=== ASSIGNMENT ===
A bare number is the only acceptable answer: how many lines of these entries include "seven"?

Saved entries:
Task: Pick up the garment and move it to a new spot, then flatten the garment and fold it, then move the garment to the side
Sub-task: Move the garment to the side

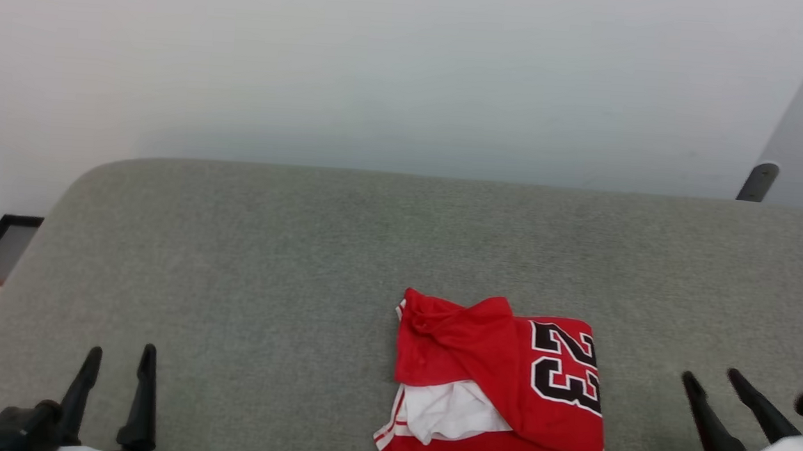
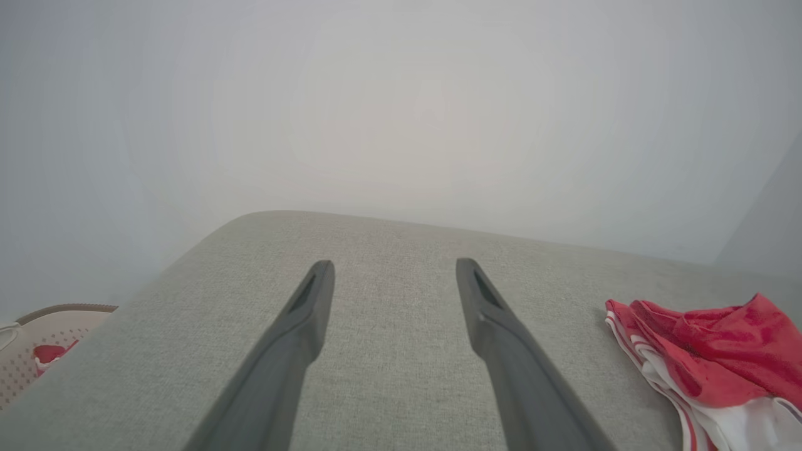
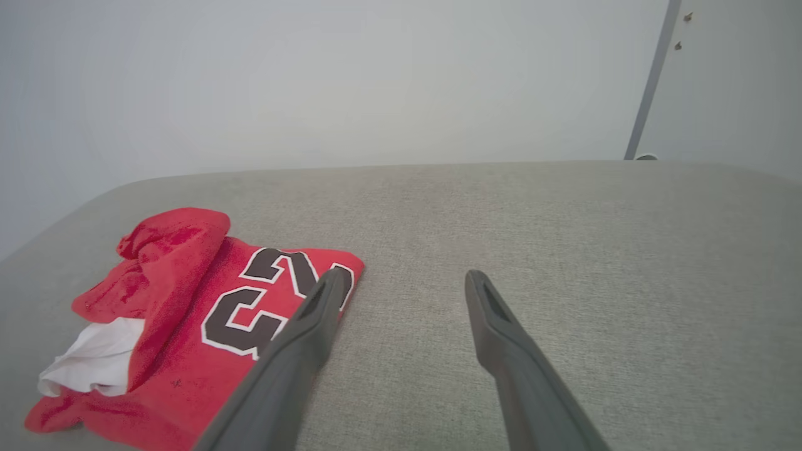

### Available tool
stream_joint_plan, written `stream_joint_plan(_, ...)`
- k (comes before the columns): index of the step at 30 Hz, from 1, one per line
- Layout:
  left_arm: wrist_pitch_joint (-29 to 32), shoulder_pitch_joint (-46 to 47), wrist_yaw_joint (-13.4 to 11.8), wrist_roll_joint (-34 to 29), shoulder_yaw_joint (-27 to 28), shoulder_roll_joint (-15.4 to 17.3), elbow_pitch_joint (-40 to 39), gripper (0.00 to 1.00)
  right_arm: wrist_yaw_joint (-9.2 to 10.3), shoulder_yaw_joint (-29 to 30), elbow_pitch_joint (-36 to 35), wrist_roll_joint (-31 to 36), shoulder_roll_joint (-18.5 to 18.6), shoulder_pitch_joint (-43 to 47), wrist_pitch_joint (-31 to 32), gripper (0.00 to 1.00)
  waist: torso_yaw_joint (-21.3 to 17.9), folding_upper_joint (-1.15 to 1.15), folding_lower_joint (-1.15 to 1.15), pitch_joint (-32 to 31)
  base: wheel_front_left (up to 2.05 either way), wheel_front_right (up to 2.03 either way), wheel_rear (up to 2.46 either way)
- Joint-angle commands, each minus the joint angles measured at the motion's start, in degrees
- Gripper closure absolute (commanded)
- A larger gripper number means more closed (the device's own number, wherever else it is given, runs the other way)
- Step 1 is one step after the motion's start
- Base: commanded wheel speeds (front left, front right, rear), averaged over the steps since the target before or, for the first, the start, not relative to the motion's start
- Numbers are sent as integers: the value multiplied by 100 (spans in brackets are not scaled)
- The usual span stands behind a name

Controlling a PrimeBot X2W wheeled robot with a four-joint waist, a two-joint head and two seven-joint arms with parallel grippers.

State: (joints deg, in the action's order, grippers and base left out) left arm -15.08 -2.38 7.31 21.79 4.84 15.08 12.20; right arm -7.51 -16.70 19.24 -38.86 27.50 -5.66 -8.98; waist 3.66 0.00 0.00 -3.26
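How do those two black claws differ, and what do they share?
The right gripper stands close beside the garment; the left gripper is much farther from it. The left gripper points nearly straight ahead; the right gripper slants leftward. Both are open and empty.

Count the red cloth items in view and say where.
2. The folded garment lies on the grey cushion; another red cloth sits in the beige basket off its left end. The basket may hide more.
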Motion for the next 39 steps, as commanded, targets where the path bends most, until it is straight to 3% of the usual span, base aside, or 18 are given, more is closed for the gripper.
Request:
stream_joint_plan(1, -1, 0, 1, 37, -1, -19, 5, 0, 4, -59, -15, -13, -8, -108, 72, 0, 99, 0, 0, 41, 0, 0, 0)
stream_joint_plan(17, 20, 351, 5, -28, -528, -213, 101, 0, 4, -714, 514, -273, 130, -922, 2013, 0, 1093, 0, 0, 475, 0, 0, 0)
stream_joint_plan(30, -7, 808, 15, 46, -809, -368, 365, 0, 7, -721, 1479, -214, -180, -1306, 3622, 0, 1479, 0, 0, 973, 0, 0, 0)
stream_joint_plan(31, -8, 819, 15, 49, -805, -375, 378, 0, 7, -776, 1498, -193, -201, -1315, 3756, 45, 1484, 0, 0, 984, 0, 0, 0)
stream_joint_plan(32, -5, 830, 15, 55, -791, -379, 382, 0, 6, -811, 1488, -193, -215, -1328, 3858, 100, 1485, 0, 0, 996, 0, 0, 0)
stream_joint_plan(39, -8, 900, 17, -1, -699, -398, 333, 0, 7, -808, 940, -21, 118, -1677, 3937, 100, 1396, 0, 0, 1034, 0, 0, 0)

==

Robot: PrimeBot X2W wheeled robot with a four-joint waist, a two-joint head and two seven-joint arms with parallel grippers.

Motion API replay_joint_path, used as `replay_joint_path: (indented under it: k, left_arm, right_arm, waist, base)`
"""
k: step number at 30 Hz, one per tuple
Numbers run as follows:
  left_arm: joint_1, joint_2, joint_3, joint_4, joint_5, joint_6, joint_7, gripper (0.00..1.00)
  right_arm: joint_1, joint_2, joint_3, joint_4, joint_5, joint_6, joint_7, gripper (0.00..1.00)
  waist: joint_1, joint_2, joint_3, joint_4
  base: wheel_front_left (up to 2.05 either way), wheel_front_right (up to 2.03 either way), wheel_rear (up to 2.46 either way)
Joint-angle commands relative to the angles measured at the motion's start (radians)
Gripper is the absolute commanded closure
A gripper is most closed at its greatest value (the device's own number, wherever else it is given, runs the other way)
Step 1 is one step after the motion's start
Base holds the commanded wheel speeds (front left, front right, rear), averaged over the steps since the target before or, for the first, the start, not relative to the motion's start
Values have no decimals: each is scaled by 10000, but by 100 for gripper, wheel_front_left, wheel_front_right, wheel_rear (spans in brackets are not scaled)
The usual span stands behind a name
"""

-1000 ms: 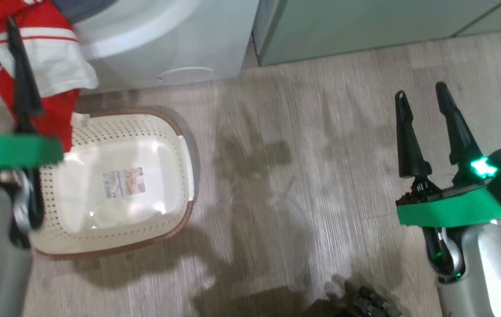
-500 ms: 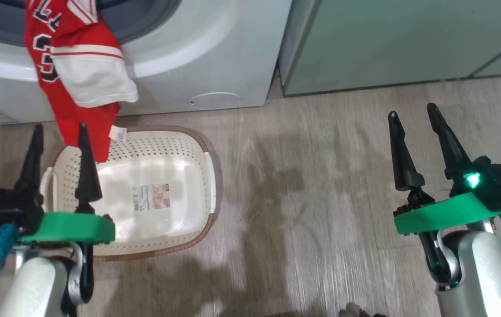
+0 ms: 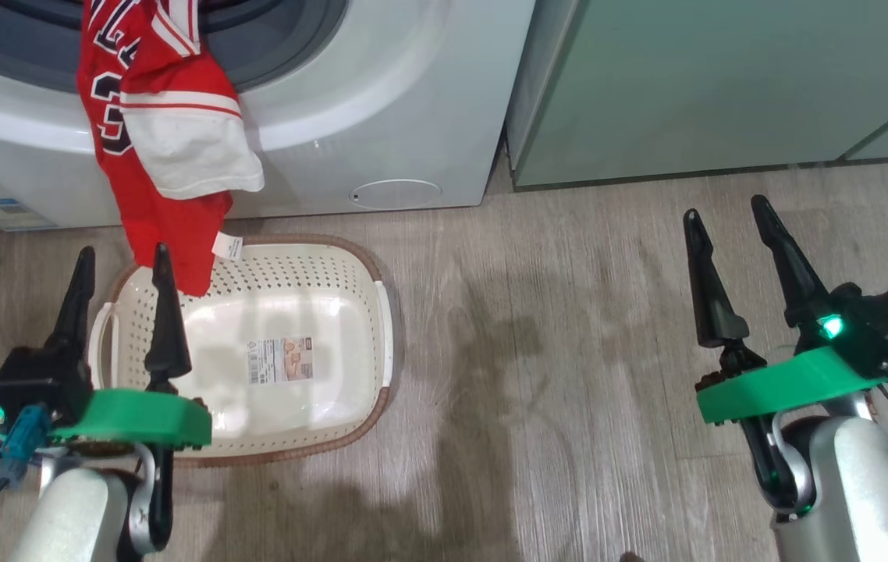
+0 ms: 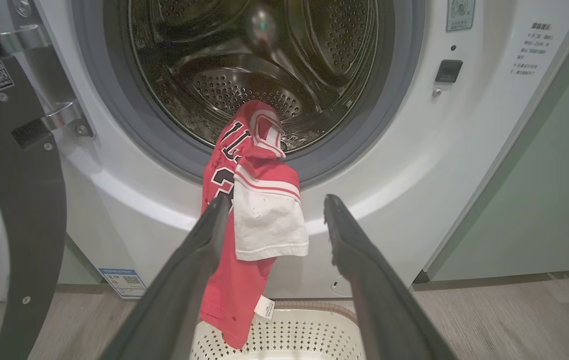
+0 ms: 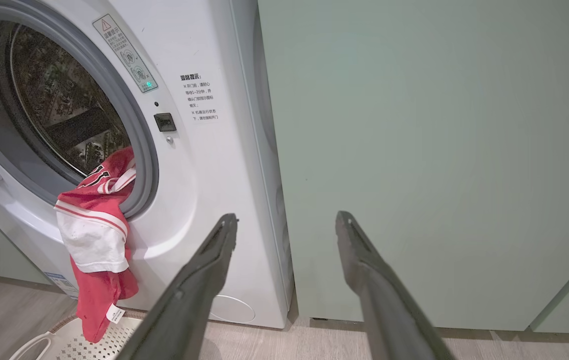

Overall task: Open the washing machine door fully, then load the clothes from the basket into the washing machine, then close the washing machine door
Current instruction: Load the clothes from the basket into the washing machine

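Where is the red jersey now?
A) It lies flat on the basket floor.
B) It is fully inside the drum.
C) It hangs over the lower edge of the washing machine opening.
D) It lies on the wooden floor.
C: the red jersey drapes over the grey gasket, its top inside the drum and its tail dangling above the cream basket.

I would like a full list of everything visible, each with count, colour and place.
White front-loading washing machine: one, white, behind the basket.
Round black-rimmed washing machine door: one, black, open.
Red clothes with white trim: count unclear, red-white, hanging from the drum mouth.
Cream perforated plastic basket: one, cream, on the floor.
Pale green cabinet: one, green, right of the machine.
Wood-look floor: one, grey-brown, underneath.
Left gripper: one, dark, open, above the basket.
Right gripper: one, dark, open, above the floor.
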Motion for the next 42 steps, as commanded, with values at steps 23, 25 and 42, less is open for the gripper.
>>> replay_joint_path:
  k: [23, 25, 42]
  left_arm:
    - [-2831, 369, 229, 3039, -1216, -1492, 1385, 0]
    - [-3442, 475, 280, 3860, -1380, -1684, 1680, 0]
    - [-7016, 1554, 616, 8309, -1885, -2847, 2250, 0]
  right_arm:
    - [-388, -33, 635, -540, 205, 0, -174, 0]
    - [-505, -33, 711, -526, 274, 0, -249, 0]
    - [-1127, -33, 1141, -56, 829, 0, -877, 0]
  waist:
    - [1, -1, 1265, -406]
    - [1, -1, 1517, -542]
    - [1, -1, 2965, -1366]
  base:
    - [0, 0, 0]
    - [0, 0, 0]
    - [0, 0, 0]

=== EXERCISE ANSWER ===
2